Work order:
Check every line in the records below for the word "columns" and report how many have it, nothing more.

──────────

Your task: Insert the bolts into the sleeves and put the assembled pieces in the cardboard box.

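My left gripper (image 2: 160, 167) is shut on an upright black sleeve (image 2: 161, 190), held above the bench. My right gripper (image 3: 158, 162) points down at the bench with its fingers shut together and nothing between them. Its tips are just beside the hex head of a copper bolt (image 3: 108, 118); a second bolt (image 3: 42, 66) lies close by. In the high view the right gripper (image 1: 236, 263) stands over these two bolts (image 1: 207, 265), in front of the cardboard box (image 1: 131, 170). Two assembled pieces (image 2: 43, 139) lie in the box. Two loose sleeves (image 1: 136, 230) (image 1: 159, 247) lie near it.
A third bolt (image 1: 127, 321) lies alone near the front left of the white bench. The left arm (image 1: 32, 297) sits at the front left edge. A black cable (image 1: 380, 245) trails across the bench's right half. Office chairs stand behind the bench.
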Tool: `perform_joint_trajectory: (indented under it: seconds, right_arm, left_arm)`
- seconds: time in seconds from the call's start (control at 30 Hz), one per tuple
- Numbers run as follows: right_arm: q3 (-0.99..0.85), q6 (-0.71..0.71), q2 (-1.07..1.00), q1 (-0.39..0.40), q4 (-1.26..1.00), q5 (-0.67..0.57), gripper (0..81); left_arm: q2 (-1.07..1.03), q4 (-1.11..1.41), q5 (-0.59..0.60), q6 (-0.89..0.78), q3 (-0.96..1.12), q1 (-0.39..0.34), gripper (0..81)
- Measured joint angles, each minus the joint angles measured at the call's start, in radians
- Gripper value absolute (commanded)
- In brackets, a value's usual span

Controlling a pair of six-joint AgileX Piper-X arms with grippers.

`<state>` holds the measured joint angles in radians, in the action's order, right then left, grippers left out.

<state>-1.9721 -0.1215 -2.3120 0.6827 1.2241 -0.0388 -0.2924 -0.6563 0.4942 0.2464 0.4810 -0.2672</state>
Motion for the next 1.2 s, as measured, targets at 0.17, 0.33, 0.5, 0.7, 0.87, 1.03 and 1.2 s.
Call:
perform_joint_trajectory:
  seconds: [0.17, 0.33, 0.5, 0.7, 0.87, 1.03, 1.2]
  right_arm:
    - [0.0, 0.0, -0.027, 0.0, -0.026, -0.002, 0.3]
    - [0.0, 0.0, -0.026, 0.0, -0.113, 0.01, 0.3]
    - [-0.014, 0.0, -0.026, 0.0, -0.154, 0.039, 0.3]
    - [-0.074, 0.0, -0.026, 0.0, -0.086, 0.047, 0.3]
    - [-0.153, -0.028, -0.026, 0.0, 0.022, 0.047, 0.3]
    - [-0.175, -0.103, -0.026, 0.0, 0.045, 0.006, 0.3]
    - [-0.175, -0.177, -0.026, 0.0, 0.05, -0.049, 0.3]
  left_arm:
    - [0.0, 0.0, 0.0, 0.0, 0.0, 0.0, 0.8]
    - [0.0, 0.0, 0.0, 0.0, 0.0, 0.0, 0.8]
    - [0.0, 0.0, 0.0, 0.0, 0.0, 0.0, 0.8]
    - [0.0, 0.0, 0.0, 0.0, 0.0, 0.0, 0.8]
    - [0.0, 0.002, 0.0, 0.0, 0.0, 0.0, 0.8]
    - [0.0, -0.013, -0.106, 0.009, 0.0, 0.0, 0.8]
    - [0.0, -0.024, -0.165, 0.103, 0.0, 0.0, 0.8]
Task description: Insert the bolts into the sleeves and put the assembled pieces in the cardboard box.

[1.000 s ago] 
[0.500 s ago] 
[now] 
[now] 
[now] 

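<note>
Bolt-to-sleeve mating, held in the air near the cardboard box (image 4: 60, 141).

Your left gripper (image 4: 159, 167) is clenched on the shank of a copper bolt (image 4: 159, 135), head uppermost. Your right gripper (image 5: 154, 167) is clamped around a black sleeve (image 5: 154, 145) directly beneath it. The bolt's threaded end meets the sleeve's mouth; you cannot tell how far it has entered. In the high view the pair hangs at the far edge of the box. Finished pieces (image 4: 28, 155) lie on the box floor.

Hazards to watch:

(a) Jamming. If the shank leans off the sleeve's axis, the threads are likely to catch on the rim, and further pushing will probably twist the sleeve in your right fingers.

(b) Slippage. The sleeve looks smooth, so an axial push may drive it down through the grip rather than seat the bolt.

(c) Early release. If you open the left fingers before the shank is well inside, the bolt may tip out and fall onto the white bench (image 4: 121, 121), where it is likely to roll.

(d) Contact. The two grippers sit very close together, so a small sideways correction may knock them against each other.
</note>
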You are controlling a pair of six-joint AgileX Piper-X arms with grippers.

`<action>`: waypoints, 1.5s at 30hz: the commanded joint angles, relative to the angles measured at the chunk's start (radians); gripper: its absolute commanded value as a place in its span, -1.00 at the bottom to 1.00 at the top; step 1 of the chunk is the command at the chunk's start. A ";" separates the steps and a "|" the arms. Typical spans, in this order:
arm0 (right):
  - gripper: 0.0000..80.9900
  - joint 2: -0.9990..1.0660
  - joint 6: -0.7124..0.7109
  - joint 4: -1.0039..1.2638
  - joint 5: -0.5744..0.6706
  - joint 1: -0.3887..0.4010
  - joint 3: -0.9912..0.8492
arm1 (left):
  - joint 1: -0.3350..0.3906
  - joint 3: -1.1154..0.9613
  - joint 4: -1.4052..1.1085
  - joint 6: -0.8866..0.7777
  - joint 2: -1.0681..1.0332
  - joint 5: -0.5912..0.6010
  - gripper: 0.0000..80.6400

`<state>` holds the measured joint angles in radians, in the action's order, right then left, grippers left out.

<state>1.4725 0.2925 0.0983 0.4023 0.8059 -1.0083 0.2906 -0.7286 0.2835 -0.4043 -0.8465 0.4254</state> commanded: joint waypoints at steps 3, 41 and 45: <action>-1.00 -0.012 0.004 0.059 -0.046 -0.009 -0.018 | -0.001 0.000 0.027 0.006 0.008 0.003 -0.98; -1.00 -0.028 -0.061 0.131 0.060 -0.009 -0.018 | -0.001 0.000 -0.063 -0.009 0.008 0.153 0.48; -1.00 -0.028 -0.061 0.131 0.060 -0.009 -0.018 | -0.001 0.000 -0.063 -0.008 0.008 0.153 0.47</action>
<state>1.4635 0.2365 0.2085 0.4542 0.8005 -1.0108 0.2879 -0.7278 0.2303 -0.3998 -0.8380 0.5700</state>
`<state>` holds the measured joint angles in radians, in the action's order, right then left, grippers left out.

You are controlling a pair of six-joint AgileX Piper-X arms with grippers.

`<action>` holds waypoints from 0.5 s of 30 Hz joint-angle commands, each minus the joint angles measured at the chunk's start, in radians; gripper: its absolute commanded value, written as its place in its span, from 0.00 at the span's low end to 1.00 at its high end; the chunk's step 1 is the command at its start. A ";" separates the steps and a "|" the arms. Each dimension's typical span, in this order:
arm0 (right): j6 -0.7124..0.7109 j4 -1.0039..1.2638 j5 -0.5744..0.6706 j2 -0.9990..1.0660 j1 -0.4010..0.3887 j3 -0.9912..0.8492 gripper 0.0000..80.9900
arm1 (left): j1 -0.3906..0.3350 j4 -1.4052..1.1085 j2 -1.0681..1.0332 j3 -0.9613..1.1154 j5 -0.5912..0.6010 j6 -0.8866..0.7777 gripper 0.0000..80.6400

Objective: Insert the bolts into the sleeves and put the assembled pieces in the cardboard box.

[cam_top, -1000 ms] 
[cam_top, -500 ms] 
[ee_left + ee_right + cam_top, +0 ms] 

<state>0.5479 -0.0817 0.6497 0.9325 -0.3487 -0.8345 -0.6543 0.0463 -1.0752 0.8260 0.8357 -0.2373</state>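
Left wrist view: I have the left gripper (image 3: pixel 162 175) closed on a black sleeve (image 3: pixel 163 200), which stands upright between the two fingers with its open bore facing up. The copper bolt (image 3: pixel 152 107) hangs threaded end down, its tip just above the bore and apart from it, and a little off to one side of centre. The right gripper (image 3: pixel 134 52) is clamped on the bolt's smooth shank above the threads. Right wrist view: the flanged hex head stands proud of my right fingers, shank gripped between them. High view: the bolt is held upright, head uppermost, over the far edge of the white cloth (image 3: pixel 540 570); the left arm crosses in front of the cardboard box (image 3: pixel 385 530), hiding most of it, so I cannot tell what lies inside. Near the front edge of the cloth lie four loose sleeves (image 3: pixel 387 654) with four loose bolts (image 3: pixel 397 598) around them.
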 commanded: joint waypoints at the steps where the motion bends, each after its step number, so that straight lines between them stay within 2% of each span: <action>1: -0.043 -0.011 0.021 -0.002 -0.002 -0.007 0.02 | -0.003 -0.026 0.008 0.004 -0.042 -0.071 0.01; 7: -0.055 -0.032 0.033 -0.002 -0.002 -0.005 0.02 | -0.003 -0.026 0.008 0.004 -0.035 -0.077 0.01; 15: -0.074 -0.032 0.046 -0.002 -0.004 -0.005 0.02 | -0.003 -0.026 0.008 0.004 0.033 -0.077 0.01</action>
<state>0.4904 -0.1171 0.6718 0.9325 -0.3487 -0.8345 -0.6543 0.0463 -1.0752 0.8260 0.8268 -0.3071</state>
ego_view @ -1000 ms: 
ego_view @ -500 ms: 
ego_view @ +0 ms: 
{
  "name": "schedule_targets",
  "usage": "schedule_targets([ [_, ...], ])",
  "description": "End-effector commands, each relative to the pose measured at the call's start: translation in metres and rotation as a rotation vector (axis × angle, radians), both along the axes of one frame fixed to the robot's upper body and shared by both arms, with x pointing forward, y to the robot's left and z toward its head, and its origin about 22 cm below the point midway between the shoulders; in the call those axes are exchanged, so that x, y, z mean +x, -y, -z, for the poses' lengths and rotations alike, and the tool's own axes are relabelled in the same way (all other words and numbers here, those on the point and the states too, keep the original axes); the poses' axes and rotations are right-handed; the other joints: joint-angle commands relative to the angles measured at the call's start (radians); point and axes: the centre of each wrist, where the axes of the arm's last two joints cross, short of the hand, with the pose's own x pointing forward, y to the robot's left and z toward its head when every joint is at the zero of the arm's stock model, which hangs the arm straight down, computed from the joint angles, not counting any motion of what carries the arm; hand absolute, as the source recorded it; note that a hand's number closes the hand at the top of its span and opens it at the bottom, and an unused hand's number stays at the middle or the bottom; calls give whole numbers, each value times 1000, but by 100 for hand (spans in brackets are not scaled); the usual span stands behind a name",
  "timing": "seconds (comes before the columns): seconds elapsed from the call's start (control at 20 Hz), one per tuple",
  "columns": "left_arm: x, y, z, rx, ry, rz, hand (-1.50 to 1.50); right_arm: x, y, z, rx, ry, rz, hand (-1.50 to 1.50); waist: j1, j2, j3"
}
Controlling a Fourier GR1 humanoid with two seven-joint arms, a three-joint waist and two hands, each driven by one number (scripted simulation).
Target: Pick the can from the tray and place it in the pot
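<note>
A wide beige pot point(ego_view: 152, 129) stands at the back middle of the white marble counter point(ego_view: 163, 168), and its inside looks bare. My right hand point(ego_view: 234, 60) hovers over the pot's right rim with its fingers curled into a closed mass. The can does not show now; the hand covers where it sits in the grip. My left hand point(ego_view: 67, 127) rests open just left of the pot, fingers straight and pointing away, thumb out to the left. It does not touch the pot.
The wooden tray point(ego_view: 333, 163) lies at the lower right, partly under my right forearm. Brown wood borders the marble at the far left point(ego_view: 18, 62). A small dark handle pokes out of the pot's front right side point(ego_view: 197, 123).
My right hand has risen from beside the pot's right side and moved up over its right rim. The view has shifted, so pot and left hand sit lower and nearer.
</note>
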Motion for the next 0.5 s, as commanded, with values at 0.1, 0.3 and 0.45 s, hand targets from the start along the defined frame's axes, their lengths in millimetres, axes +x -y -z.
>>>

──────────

Answer section:
2